MIFSUD AND OTHERS v. MALTA (European Court of Human Rights)

Last Updated on April 24, 2019 by LawEuro

Communicated on 25 February 2019

THIRD SECTION

Application no.38770/17
PaulMIFSUD and others
against Malta
lodged on 23 May 2017

STATEMENT OF FACTS

A list of the applicants is set out in the appendix. The applicants are represented by Dr T. Abela, Dr I. Refalo, Dr S. Grech and Dr M. Refalo.

A.  The circumstances of the case

The facts of the case, as submitted by the applicants, may be summarised as follows.

1.  Background to the case

The applicants are the owners of land in Qajjenza, Birżebbuġia, Malta.

By means of a Presidential Declaration of 16 August 1978, published in the Government Gazette on 25 August 1978, the Government expropriated a parcel of land measuring 5,349 sq.m. owned by the applicants (or their predecessors) (hereinafter ‘Land A’). This expropriation was intended for the site to serve as an extension of the LPG filling plant or gas bottling plant (hereinafter referred to as ‘the plant’) operated by Enemalta Corporation ‑ a Government owned entity having a monopoly over the energy provision service in Malta ‑ whose successor is now Enemalta plc.

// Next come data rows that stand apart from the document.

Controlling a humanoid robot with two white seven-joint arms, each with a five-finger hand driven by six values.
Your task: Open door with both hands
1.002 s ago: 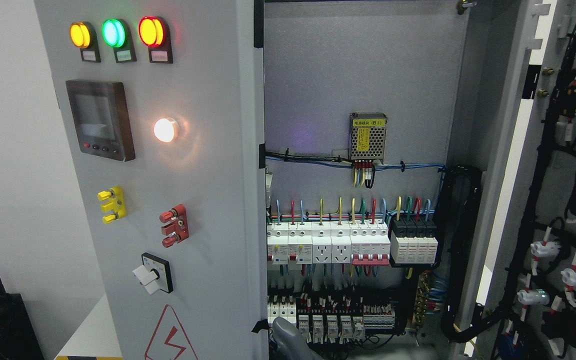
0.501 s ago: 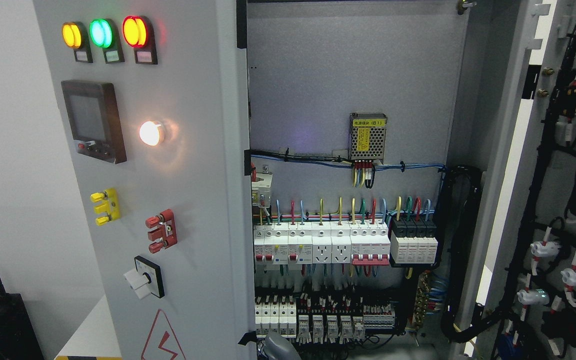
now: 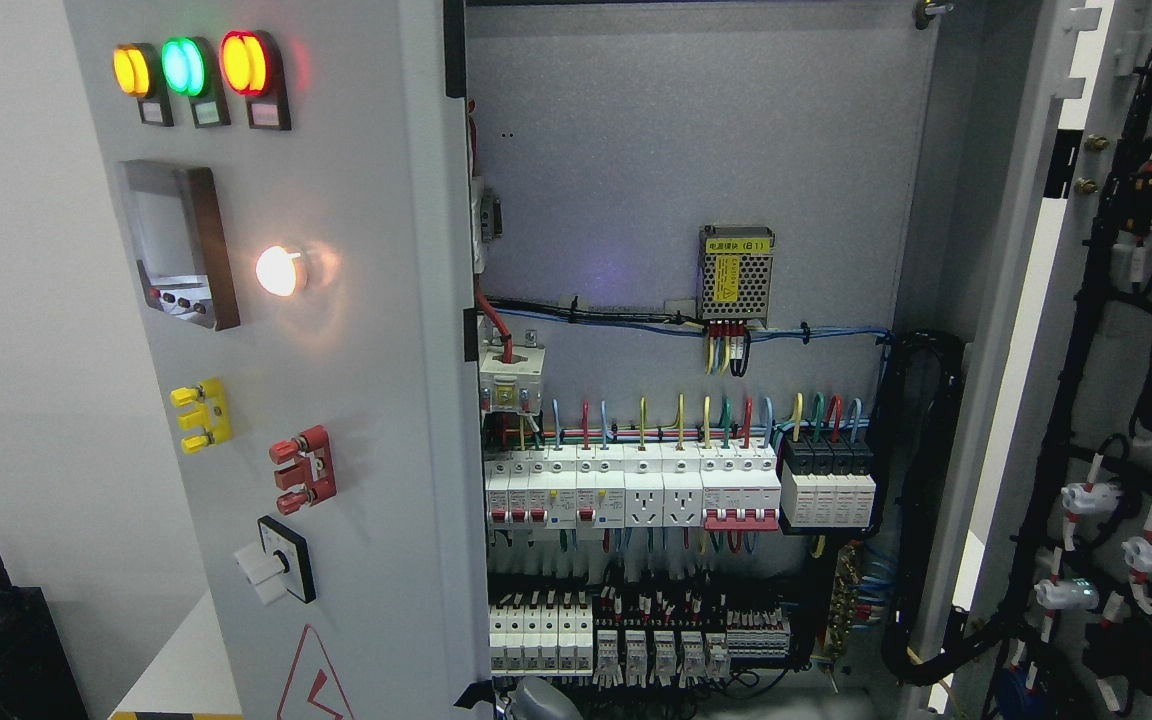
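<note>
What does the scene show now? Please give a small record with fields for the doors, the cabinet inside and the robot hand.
left door: left door swung partly open, lamps and switches on its face
right door: right door wide open, black wiring on its inner side
cabinet inside: breakers in a row, coloured wires above
hand: grey hand at the bottom edge by the left door's edge; side and fingers cannot be told
</note>
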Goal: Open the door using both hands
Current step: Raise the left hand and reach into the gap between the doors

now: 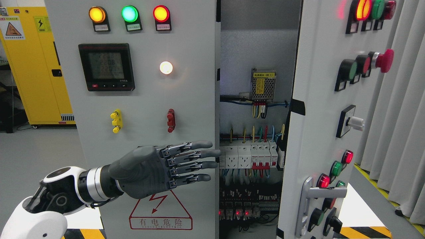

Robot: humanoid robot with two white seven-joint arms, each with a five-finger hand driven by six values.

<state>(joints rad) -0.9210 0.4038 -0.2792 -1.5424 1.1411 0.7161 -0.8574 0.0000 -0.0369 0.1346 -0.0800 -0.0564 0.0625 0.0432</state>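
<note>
Head view: left hand point(159, 167), fingers straight and spread, holding nothing, lies flat across the left door point(146, 99), fingertips point(212, 153) at its right edge. Right of that door, the cabinet interior point(254, 132) shows breakers and wiring. Farther right, the right door point(318, 132) stands swung open.

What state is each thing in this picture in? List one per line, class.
Left door: closed.
Right door: swung open, showing the wiring.
Left robot hand: open, fingers straight, at the left door's inner edge.
Three top lamps: lit amber, green, red.
White lamp: lit.
Meter display: on.
Yellow cabinet: shut.
</note>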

By means of another Presidential Declaration of 16 May 1984, published in the Government Gazette of 25 of May 1984, the Government expropriated another parcel of land, owned by the applicants (or their predecessors), measuring 3,985 sq.m. (hereinafter‘Land B’) adjacent to Land A. This land was intended to provide a buffer zone for the plant.

The Government offered 713.75 Maltese liras (MTL) for Land A and MTL 610 for Land B, by way of compensation. The applicants did not accept this amount and therefore proceedings were initiated before the Land Arbitration Board (LAB) for it to determine the compensation due.

By means of two judgments of 22 January 1990 the LAB established the compensation for Land A at MTL 952 (approximately 2,218 euros (EUR)) and for Land B MTL 800 (approximately EUR 1,863). The LAB ordered that the final deeds of transfer be concluded.

Nevertheless, no such deed was ever concluded and the Government never acquired the land or paid the price determined by the LAB, despite the authorities having started to use the land since its de facto taking. Under Maltese law until the price established is actually paid and the deed of transfer formally published, the expropriation is not considered to have been finalised.

Eventually, the Government announced that the plant in Qajjenza would be phased out and another plant set up in a completely different zone. Given that the applicants’ land had not been formally transferred to the Government and that the expropriation had not been concluded, and in the light of Government’s intention to dismantle the plant in Qajjenza, the applicants took the view that there was no longer any public purpose to be served by the 1978 and 1984 expropriations.

Accordingly, on 1 December 2006 the applicants wrote to the Commissioner of Land, through their lawyer, requesting the lands to be returned to them. This letter remained unanswered, and the applicants filed a judicial letter on 27 November 2008 requesting compensation for the occupation of their property during all those years, as well as the return of the property. As no action was taken in this regard, another letter was sent on 28 July 2009 reiterating the same requests. No reply ensued and no compensation was paid.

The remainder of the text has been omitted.